Instructions for the task
Up to and including the line containing "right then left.", set down each line of the entries below exactly, starting from the first, and leave out the rest.

Collected data:
..............................

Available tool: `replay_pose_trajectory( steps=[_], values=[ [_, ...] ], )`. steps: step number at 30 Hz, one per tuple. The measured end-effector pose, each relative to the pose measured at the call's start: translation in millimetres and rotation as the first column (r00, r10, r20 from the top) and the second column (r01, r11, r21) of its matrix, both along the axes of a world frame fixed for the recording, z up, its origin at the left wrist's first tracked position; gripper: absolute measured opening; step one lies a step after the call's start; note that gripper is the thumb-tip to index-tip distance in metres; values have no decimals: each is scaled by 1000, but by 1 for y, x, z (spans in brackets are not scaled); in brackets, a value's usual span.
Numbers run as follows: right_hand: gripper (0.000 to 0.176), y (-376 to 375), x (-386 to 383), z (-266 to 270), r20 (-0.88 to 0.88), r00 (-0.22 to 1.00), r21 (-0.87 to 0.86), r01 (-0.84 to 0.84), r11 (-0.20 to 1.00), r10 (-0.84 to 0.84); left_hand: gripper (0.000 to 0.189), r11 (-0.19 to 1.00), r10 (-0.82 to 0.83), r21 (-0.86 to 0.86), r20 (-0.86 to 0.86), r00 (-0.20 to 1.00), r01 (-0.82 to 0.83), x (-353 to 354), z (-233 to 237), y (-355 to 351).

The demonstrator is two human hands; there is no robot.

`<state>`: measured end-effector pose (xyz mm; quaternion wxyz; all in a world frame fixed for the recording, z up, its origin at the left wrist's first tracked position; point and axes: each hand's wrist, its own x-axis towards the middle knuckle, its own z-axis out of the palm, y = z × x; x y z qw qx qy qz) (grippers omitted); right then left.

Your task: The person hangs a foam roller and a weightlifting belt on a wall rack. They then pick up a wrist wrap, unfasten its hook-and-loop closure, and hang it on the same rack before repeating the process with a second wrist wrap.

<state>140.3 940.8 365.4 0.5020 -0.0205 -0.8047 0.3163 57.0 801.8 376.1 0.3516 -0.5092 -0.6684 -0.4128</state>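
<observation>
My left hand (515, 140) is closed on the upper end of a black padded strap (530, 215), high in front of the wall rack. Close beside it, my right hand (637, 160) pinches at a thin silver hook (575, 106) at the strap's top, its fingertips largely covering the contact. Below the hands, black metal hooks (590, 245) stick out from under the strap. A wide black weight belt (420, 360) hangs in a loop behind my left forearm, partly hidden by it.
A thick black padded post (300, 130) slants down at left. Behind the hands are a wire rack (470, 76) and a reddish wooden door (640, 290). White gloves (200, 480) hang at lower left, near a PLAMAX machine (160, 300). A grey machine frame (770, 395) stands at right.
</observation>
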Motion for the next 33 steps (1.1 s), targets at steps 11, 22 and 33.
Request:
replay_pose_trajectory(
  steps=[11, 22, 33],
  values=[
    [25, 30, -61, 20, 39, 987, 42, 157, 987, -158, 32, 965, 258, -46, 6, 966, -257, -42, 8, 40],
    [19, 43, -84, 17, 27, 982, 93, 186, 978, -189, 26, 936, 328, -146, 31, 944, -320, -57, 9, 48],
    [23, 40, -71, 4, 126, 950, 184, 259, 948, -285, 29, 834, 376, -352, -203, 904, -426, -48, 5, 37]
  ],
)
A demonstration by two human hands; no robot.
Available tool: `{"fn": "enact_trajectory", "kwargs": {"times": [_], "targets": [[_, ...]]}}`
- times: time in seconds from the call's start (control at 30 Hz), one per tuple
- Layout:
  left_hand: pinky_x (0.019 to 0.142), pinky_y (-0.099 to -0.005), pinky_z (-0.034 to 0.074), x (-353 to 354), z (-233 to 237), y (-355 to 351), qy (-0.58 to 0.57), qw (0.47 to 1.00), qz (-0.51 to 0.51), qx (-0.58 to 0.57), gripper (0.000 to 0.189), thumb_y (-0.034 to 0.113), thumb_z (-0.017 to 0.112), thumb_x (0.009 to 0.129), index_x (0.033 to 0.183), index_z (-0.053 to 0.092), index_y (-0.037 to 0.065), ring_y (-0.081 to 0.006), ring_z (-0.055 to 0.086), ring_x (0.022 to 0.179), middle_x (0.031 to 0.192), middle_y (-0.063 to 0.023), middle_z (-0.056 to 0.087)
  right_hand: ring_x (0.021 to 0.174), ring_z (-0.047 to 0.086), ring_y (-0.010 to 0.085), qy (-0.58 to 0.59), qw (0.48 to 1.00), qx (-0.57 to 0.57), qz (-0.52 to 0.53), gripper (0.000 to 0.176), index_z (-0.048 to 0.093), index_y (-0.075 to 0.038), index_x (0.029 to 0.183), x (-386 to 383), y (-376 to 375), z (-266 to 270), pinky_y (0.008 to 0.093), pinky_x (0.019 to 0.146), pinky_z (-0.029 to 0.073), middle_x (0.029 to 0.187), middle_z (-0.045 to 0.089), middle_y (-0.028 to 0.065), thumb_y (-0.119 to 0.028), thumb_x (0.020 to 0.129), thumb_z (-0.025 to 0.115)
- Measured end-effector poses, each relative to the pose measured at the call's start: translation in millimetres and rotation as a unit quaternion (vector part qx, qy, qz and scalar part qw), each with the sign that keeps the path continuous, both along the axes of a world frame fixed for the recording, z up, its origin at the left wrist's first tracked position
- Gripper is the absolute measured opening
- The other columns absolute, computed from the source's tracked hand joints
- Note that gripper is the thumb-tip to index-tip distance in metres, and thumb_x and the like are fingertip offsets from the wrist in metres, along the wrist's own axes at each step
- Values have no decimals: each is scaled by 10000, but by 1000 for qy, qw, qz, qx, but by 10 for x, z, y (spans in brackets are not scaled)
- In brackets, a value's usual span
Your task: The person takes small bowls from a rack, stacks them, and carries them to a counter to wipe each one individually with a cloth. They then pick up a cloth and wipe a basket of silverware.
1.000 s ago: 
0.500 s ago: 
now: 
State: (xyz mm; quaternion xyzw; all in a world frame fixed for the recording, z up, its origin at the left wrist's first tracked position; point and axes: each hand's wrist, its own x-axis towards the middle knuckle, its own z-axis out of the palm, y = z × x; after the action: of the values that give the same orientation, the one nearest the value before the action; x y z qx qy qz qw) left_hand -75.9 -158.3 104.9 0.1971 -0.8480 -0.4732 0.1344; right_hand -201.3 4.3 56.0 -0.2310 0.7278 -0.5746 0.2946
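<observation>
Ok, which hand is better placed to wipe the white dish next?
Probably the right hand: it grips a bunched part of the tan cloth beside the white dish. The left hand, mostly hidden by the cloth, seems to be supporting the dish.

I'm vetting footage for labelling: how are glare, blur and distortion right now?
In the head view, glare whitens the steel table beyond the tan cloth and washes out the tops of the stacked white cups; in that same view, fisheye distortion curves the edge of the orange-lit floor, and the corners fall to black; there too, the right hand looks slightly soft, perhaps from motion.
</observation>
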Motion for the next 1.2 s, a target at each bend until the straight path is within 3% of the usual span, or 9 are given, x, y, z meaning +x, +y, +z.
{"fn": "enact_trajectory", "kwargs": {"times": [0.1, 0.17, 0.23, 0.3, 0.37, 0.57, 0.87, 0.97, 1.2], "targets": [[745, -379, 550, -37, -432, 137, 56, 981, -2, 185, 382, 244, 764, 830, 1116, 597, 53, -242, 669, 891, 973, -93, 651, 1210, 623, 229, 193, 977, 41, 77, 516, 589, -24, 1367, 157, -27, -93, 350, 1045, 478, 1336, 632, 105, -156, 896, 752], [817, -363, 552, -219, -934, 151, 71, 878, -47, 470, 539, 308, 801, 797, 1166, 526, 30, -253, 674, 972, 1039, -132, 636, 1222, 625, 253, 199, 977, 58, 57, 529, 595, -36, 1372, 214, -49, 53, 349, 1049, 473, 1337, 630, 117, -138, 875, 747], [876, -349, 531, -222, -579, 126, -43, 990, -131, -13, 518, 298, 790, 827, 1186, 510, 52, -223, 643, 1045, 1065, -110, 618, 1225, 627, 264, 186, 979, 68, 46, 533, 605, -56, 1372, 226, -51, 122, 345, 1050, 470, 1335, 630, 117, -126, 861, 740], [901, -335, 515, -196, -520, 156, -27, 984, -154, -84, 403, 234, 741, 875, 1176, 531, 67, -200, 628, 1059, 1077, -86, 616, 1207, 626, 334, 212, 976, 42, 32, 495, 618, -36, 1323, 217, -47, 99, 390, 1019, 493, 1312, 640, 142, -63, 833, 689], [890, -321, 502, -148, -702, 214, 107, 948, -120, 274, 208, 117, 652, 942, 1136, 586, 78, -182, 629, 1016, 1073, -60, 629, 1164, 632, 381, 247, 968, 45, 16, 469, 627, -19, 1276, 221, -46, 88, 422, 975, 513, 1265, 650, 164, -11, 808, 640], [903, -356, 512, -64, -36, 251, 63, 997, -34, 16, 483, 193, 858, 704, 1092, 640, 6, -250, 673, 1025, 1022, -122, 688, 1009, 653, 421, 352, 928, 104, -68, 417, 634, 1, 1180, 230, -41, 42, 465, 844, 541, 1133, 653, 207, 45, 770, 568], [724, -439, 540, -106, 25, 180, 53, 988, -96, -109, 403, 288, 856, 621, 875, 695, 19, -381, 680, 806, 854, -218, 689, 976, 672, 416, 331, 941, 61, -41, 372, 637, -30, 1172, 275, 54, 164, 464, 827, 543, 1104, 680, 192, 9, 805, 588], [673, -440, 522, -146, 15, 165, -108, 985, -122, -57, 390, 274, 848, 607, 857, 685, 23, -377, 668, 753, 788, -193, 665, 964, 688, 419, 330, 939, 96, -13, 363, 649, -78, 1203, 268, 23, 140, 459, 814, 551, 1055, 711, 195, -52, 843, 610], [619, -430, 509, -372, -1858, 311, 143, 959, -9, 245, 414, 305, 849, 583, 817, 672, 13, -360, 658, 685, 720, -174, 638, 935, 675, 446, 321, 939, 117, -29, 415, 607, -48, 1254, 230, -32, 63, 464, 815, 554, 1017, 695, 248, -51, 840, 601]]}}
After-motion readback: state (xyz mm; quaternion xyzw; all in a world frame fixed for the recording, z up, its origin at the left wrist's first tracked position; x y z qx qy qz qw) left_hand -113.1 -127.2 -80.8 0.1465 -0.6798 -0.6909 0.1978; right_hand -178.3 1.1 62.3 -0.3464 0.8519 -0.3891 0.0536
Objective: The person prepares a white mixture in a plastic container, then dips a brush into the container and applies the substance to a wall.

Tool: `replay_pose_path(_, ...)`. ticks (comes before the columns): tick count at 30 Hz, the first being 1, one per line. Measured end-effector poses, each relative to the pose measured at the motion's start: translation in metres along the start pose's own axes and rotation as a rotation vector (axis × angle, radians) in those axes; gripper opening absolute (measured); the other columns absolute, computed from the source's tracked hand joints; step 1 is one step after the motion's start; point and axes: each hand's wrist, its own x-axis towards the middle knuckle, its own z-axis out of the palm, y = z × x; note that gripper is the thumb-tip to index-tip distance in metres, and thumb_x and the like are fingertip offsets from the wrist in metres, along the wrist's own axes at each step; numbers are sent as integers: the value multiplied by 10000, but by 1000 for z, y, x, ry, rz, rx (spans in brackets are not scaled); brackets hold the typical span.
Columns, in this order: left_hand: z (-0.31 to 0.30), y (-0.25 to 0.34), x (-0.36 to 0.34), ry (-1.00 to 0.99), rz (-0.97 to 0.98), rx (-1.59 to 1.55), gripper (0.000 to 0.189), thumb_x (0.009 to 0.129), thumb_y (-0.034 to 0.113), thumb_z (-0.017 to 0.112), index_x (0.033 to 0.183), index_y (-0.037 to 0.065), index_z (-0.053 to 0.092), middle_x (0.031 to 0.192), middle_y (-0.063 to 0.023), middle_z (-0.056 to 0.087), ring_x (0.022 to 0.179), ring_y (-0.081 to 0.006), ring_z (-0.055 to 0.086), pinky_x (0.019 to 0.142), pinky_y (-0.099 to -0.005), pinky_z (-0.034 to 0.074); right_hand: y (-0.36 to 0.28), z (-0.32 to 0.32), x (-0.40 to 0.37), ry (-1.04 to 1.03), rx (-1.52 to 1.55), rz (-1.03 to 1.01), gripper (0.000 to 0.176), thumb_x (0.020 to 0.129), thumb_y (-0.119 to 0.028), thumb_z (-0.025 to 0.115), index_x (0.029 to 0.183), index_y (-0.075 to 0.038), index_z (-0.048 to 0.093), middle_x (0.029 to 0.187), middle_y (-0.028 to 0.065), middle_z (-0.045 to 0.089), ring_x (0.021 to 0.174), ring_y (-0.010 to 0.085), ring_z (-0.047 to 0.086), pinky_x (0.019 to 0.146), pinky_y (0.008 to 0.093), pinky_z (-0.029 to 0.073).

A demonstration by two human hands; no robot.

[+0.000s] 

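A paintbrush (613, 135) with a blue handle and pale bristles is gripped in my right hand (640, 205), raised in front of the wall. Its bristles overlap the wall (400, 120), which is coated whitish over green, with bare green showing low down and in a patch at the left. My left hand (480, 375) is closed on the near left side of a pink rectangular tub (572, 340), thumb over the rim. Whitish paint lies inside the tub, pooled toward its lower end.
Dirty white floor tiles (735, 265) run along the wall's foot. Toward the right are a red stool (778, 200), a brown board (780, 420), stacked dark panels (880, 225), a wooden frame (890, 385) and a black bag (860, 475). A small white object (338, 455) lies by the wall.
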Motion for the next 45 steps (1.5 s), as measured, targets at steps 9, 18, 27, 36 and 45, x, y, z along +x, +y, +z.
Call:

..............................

Result for this exercise
Available tool: `replay_pose_trajectory( steps=[_], values=[ [_, ...] ], )`. steps: step number at 30 Hz, one per tuple. The measured end-effector pose, each relative to the pose measured at the call's start: translation in millimetres and rotation as the first column (r00, r10, r20 from the top) and the second column (r01, r11, r21) of its matrix, both along the axes of a world frame fixed for the recording, z up, its origin at the left wrist's first tracked position; gripper: absolute measured opening; step one lies a step after the call's start; note that gripper is the thumb-tip to index-tip distance in metres; values have no decimals: each is scaled by 1000, but by 1 for y, x, z (spans in brackets are not scaled); in brackets, a value's usual span.
Numbers run as follows: right_hand: gripper (0.000 to 0.176), y (-376 to 375), x (-386 to 383), z (-266 to 270), r20 (-0.88 to 0.88), r00 (-0.22 to 1.00), r21 (-0.87 to 0.86), r01 (-0.84 to 0.84), r11 (-0.20 to 1.00), r10 (-0.84 to 0.84); left_hand: gripper (0.000 to 0.189), r11 (-0.19 to 1.00), r10 (-0.82 to 0.83), r21 (-0.86 to 0.86), r20 (-0.86 to 0.86), r00 (-0.20 to 1.00), r01 (-0.82 to 0.83), x (-353 to 354), z (-233 to 237), y (-355 to 351).

The demonstrator is two human hands; there is no robot.

`<state>`: measured end-effector pose (xyz mm; quaternion wxyz; all in a world frame fixed for the recording, z up, its origin at the left wrist's first tracked position; point and axes: each hand's wrist, its own x-axis towards the middle knuckle, its own z-axis out of the palm, y = z × x; x y z qw qx qy qz) (grippers omitted); right then left.

What has been written completes the answer.